1

Ordinanza del 25 marzo 2015 – Presidente: dott. Stefano Rosa – Giudice relatore: dott.ssa Vincenza Agnese

La diversità grafica, la fonetica, l’aggiunta di una certa dicitura, la classe merceologica e la diversità della qualità dei prodotti non appaiono, in sé, elementi di differenziazione sufficienti ad escludere l’identità sostanziale del segno e dei prodotti commercializzati e, dunque, la tutela offerta al titolare del marchio ai sensi dell’art. 20 c.p.i.

Deve infatti ritenersi che, in primo luogo, né il carattere maiuscolo o minuscolo delle (stesse) lettere che compongono la denominazione dei segni distintivi né la proposta di lettura dei marchi con accenti diversi siano adeguati ad escluderne la confondibilità presso il consumatore.

Neppure può considerarsi, allo stato, adeguato elemento di differenziazione la circostanza che la registrazione del marchio rechi una certa dicitura né che esso sia stato registrato per una classe merceologica diversa, laddove siano in concreto commercializzati (anche) prodotti non recanti la dicitura aggiuntiva e afferenti a classe merceologica che pure non corrisponde a quella di registrazione.

Infine, nemmeno la qualità superiore o inferiore dei prodotti, determinata in ragione del materiale utilizzato per la produzione, è in grado di elidere l’identità delle loro caratteristiche. Ciò, particolarmente, in ipotesi di commercializzazione via web, poiché il consumatore non ha la possibilità di toccare i prodotti al fine di cogliere l’eventuale differenza di qualità dei materiali impiegati, e, in ogni caso, quando il commercio avviene mediante punti vendita tradizionali ove il consumatore non abbia contemporaneamente a disposizione entrambi i prodotti.

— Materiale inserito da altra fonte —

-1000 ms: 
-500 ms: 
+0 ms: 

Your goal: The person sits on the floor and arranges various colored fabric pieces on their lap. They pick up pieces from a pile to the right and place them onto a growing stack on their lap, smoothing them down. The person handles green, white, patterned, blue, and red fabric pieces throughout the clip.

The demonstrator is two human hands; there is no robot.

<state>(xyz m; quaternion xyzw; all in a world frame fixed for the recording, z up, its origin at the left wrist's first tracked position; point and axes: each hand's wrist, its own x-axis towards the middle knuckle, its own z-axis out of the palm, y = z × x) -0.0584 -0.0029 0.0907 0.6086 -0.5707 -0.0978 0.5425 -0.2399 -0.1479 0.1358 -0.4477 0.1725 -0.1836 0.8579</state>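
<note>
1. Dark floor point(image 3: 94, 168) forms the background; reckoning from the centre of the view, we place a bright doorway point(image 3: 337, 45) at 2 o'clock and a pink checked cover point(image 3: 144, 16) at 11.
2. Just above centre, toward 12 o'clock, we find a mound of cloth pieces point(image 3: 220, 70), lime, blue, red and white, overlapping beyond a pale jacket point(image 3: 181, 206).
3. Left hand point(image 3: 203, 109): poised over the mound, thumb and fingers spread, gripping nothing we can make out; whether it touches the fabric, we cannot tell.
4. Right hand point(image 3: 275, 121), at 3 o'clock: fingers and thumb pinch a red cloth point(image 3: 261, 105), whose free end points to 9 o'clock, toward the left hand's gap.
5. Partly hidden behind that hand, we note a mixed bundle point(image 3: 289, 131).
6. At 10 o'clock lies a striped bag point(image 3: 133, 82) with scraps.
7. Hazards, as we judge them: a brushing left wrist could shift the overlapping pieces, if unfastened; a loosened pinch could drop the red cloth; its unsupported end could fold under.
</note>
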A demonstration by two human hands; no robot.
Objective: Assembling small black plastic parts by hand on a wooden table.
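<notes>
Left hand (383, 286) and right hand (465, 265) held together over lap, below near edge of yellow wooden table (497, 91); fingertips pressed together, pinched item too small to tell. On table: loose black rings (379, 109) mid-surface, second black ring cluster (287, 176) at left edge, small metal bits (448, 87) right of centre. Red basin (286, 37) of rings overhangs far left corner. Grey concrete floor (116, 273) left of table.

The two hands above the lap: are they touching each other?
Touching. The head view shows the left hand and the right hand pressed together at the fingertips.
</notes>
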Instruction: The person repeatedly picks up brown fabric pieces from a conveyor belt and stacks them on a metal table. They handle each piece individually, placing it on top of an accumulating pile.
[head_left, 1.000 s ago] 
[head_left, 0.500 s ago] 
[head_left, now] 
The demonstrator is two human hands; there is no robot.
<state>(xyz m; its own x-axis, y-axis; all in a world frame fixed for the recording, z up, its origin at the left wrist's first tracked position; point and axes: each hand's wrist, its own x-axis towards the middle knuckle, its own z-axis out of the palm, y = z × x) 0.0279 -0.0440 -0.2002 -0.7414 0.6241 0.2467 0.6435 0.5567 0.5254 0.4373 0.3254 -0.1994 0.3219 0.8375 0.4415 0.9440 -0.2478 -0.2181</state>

L’eccezione di preclusione per tolleranza, di cui all’art. 28 c.p.i., presuppone la conoscenza effettiva in capo al titolare della registrazione anteriore dell’uso del marchio da parte di chi intenda giovarsene. La prova deve essere fornita da chi eccepisce la convalidazione, non risultando sufficiente, a tal fine, la pubblicità costituita dalla registrazione.

(Conforme a Corte di Giustizia UE, 22 settembre 2011, caso Anheuser-Busch; Cass. n. 26498/2013; Trib. di Torino, 15.01.2010).

Ulteriormente, la prova non può considerarsi raggiunta mediante la mera allegazione dell’esistenza di una proposta di collaborazione risalente nel tempo tra i titolari.

La mancata specifica allegazione e prova di ogni danno all’immagine derivante dall’uso di un marchio confondibile esclude la necessità di pubblicazione del dispositivo del provvedimento che ne inibisce l’uso medesimo, integrando siffatta pubblicazione una fattispecie di risarcimento in forma specifica che presuppone un accertamento pur sommario della effettiva verificazione del relativo danno.

L’applicazione dei principi, ex art. 22 c.p.i., elaborati in ordine alla capacità distintiva ed alla novità dei marchi alla denominazione sociale deve essere contemperata con la specifica disciplina e la funzione svolta da quest’ultima. Deve, infatti, rammentarsi che la denominazione sociale può rimanere immutata anche nell’ipotesi di cambiamento dell’oggetto sociale, ciò in quanto ha la funzione di individuare la società come soggetto di diritto, prescindendo dall’attività in concreto svolta.

(Conforme a Trib. di Torino, 08.05.1996; Trib. di Bari, 21.12.2006).

Principi applicati in ipotesi di parziale accoglimento di reclamo avverso l’ordinanza di accoglimento del ricorso, ex artt. 700 c.p.c. e 129-131 c.p.i., che ha disposto nei confronti della reclamante: l’inibizione del commercio dei prodotti simili a quelli commercializzati dalla reclamata; il ritiro dal commercio di detti prodotti, con sequestro di quelli presenti presso la sede, le pertinenze e le dipendenze; l’utilizzo del marchio confondibile nella denominazione sociale; l’utilizzo di pagine Facebook contenti il marchio confondibile; il pagamento di una penale per la violazione e il ritardo dell’esecuzione del provvedimento; nonché la pubblicazione del dispositivo su un quotidiano nazionale e, per trenta giorni, sul sito web della medesima.

Nello specifico, l’ordinanza impugnata è stata revocata nei punti in cui inibiva alla reclamante l’utilizzo del marchio confondibile nella denominazione sociale e in cui ordinava la pubblicazione del dispositivo.